PROBLEM TO SOLVE:
The task calls for the count of lines containing "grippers" in these records, given as a number with no other words.

Source data:
Start of Block

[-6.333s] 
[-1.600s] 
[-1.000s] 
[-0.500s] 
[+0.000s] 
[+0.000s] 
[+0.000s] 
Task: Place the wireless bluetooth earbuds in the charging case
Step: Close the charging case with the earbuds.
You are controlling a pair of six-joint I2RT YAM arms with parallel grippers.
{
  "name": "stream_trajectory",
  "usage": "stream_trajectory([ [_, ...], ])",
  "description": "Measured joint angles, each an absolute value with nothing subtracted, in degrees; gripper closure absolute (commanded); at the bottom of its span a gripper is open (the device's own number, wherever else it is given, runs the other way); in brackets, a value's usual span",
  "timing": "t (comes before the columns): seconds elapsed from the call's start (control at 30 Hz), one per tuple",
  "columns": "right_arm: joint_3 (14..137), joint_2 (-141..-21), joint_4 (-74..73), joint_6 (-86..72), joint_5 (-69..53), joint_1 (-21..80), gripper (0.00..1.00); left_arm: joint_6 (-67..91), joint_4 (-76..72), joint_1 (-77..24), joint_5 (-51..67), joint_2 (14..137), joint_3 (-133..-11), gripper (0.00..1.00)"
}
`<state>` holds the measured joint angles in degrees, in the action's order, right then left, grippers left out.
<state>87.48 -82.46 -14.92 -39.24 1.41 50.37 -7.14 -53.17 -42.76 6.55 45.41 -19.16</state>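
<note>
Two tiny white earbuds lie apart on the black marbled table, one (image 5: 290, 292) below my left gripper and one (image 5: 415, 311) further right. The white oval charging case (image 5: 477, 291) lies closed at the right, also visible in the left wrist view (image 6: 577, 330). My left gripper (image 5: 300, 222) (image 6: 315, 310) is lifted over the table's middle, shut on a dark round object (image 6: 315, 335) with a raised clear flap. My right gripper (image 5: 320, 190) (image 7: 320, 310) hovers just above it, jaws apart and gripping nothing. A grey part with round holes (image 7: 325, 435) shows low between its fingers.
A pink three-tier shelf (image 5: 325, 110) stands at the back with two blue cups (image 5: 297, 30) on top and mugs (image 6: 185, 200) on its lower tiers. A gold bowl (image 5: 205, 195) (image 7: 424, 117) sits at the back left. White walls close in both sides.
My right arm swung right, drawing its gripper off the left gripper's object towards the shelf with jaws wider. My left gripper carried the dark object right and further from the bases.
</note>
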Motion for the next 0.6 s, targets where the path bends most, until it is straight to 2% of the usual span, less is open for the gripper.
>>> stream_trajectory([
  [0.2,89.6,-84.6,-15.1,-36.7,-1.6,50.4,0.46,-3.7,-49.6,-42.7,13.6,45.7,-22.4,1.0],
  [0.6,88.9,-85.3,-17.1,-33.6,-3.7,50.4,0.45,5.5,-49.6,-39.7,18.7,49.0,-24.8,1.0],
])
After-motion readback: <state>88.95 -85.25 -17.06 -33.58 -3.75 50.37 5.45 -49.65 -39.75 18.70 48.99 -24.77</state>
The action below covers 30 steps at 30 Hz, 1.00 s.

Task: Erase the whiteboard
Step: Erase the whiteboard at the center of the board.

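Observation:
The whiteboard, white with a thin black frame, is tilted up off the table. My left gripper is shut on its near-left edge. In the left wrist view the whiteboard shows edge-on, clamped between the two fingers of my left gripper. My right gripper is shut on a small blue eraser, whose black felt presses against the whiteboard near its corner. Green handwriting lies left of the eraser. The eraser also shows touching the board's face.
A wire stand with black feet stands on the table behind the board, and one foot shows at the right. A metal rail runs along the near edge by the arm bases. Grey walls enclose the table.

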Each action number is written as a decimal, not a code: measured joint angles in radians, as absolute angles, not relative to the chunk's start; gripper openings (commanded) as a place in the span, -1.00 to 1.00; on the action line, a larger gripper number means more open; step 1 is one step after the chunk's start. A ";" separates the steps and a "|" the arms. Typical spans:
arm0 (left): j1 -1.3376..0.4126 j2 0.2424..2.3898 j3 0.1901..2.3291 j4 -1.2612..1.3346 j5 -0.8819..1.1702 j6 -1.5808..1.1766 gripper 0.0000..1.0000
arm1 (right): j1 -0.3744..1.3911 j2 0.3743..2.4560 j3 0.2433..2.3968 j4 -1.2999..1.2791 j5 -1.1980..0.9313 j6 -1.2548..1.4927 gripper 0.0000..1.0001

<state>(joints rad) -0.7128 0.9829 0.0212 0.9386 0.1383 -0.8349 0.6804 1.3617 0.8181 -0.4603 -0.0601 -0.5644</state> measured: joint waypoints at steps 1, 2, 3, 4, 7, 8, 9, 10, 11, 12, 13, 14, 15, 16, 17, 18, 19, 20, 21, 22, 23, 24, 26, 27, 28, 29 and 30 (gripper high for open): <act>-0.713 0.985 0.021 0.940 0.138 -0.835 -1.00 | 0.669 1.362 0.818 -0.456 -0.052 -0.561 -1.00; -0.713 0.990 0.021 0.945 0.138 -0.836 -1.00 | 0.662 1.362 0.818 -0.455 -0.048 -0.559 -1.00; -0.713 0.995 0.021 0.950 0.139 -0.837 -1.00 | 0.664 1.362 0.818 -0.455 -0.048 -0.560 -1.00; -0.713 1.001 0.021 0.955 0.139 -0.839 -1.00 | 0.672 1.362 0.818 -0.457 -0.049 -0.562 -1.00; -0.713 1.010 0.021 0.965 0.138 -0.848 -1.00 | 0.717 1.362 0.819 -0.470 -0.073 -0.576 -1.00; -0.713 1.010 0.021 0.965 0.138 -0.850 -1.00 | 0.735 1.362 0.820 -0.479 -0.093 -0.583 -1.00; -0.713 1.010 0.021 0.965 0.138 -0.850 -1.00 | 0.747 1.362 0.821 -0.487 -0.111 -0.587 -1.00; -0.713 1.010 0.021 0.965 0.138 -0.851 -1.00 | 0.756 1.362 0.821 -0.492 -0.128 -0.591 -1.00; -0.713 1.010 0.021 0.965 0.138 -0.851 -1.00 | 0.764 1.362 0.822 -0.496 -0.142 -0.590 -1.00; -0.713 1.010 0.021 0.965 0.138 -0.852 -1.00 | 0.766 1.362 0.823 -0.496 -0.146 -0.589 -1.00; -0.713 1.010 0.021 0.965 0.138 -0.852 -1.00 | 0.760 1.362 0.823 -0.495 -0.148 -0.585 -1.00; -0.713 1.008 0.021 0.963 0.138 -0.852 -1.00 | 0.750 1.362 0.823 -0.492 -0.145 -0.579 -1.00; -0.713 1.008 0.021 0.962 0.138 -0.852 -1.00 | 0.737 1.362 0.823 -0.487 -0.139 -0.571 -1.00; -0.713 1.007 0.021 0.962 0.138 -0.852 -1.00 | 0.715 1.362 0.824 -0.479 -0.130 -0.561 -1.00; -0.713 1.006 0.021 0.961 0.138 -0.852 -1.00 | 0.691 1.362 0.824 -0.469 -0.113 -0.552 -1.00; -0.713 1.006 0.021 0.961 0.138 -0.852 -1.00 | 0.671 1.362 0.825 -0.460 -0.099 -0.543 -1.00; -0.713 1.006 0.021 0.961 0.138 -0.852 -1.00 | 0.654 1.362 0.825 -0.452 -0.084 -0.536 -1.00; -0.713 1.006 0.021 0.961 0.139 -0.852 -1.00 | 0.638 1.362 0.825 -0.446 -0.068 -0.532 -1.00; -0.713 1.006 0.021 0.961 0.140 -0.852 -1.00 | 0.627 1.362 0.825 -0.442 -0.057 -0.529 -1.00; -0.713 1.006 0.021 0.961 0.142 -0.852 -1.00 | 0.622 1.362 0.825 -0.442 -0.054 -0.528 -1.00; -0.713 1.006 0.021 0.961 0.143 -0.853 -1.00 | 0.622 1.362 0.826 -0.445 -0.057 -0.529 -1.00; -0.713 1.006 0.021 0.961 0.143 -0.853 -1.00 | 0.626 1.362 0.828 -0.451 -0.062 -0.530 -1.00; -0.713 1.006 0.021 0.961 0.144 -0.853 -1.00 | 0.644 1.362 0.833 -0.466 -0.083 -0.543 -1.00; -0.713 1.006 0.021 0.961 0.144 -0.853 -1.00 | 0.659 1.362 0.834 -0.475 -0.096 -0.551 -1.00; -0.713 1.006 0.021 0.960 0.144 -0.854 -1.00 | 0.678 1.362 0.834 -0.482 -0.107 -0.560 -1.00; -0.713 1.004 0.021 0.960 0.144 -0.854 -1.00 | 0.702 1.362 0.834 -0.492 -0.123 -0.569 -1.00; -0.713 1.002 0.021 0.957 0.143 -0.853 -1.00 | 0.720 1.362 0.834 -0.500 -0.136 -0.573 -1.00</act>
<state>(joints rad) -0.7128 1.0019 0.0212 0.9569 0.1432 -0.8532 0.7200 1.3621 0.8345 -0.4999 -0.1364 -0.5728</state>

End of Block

RESULT OF THE TASK:
2